= Collateral contract =

A collateral contract is usually a single term contract, made in consideration of the party for whose benefit the contract operates agreeing to enter into the principal or main contract, which sets out additional terms relating to the same subject matter as the main contract. For example, a collateral contract is formed when one party pays the other party a certain sum for entry into another contract. A collateral contract may be between one of the parties and a third party.

It can also be epitomized as follows: a collateral contract is one that induces a person to enter into a separate "primary" contract. For example, if X agrees to buy goods from Y that will, accordingly, be manufactured by Z, and does so on the strength of Z's assurance as to the high quality of the goods, X and Z may be held to have made a collateral contract consisting of Z's promise of quality given in consideration of X's promise to enter into the main contract with Y.

== Elements of a valid collateral contract ==
A party to an existing contract may attempt to show that a collateral contract exists if their claim for a breach of contract fails because the statement they relied upon was not held to be a term of the main contract. It has been held that for this to be successful, the statement must have been promissory in nature. Remedies may be awarded for breach of a collateral contract.

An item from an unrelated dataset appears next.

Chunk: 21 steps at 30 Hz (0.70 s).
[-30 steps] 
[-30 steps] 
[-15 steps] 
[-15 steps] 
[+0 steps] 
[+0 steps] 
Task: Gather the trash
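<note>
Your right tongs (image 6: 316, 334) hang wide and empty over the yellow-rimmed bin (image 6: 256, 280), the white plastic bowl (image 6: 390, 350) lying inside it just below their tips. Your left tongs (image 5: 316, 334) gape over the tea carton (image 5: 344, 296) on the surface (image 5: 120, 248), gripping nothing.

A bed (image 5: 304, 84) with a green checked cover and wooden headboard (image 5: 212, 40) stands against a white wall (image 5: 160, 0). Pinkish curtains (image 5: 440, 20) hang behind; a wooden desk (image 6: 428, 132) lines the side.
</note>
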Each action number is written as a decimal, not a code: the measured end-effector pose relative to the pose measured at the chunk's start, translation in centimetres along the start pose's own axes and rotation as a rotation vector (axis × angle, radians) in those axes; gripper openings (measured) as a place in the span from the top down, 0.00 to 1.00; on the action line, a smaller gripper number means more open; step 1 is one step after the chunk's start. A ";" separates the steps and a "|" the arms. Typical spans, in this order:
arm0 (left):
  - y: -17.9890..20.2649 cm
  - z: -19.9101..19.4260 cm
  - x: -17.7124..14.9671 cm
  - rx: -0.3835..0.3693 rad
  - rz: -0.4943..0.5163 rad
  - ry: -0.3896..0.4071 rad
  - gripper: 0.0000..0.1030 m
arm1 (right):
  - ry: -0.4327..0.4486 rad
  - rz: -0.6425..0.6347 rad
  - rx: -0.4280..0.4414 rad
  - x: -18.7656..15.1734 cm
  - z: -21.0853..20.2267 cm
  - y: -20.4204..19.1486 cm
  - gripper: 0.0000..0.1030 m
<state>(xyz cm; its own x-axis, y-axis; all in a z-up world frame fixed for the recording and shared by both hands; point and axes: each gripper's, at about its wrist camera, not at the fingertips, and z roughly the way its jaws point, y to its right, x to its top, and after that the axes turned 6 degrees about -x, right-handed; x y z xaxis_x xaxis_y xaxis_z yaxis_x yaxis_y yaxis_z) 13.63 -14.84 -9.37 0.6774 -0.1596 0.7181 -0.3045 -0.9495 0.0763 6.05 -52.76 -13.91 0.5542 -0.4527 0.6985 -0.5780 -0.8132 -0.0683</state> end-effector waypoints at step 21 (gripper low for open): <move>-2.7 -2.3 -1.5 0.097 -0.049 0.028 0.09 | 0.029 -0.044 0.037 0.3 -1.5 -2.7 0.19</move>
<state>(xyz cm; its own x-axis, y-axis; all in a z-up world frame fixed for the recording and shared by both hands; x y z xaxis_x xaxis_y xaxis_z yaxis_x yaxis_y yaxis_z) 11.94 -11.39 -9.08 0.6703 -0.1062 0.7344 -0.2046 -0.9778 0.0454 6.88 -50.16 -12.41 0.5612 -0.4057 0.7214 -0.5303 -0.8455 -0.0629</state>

=== Promissory in nature ===
A collateral contract is one where the parties to one contract enter into or promise to enter into another contract. Thus, the two contracts are connected and it may be enforced even though it forms no constructive part of the original contract. In JJ Savage and Sons Pty Ltd v Blakney a mere expression of opinion was held insufficient to be satisfied as a promise. In Crown Melbourne Limited v Cosmopolitan Hotel (Vic) Pty Ltd a statement by a landlord made to intending tenants when negotiating a lease that they would be "looked after at renewal time", would not bind the landlord to offer a further five year lease.

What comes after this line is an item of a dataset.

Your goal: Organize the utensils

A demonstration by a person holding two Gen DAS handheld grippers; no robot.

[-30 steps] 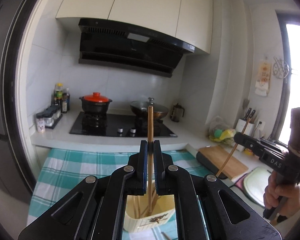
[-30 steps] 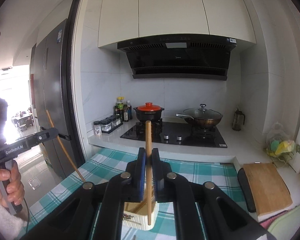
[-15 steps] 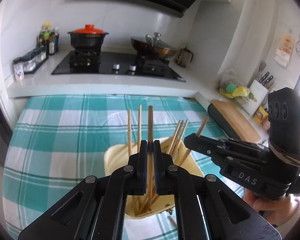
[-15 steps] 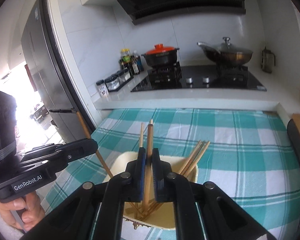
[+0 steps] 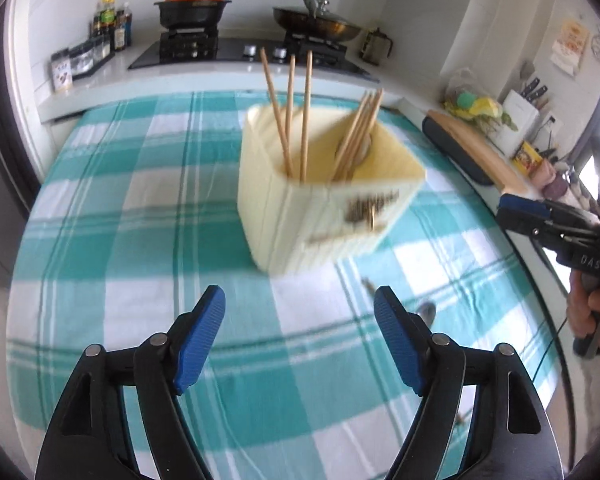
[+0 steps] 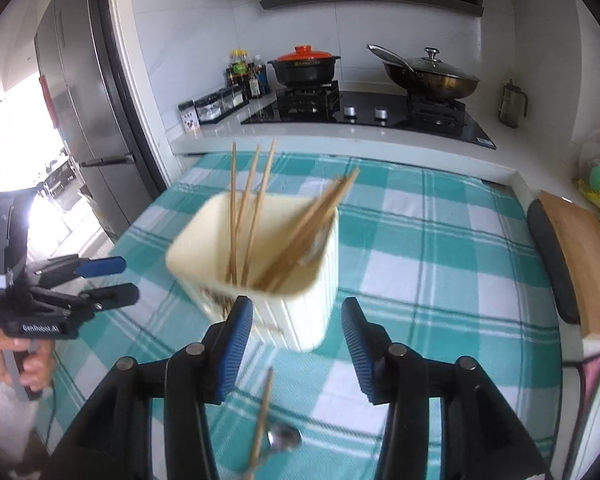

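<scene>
Cream utensil holder (image 5: 324,196), blurred, at the 12 o'clock side of the checked table (image 5: 112,216), with chopsticks (image 5: 296,116) standing inside in two leaning groups; printed label on its front wall unreadable. Left gripper (image 5: 300,336) and right gripper (image 6: 296,344) both low over the cloth, jaws spread wide and pinching nothing. One loose chopstick (image 6: 262,420) and a spoon (image 6: 284,438) at 6 o'clock of the holder, both cut off by the right gripper's frame.
</scene>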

=== Intention to induce ===
The promisor must have expressly or impliedly requested about the main contract and his promissory statement must have intended to induce the entry of the other party into the main contract. According to Lord Denning MR, a collateral contract is held binding "when a person gives a promise, or an assurance to another, intending that he should act on it by entering into a contract'.

=== Consistency ===
A collateral contract, if forged between the same parties as the main contract, must not contradict the main contract. That is, if the term was agreed upon prior to the completion of the formal contract (but was still included as a term, and could not be executed until completion of the second term), the first term will still be allowed. Essentially the collateral contracts cannot contradict any element of the main contract nor the rights created by it.

== Letter of credit ==
A theory sustains that is feasible to typify letter of credit as a collateral contract for a third-party beneficiary because letters of credit are prompted by the buyer's necessity and in application of the theory of Jean Domat the cause of a letter of credit is that a bank issue a credit in favor of a seller to release the buyer of his obligation to pay directly to the seller with legal tender. There are in fact three different entities participating in the letter of credit transaction: the seller, the buyer, and the banker. Therefore, a letter of credit theoretically fits as a collateral contract accepted by conduct, or in other words, an implied-in-fact contract.
it is shortly called as LOC

== Exception to other legal rules ==

=== Privity of contract ===
Collateral contracts are an exception to the privity of contract doctrine, which provides that a contract cannot impose obligations or confer rights on a non-contracting party. However, in circumstances where a collateral contract is established between a third party and one of the contracting parties, the Court may allow rights or impose obligations on the non-contracting party, as illustrated in the earlier tortious case of Donoghue v Stevenson.

=== Parol evidence rule ===
Common law recognises collateral contract as an exception to parol evidence rule, meaning that admissible evidence of a collateral contract can be used to exclude the operation of the parol evidence rule. Practically, it is rare to find collateral contract as an exception as it must be strictly proved; and the burden of proof is only eased if the subject matter with which the main contract deals is more unusual.

== Notable cases ==
In the English case of Barry v Davies, it was held that an auctioneer and a buyer had formed a collateral contract. It was held that even though the main contract does not involve the auctioneer, benefits given to the auctioneer for increasing the price of a bid constitutes a good consideration.

In Hoyt's Pty Ltd v Spencer, a landlord has promised orally not to exercise the right to termination in the principal contract if tenant signed the contract; landlord ended up terminating the main contract, whereas tenant's appeal was dismissed by the Court.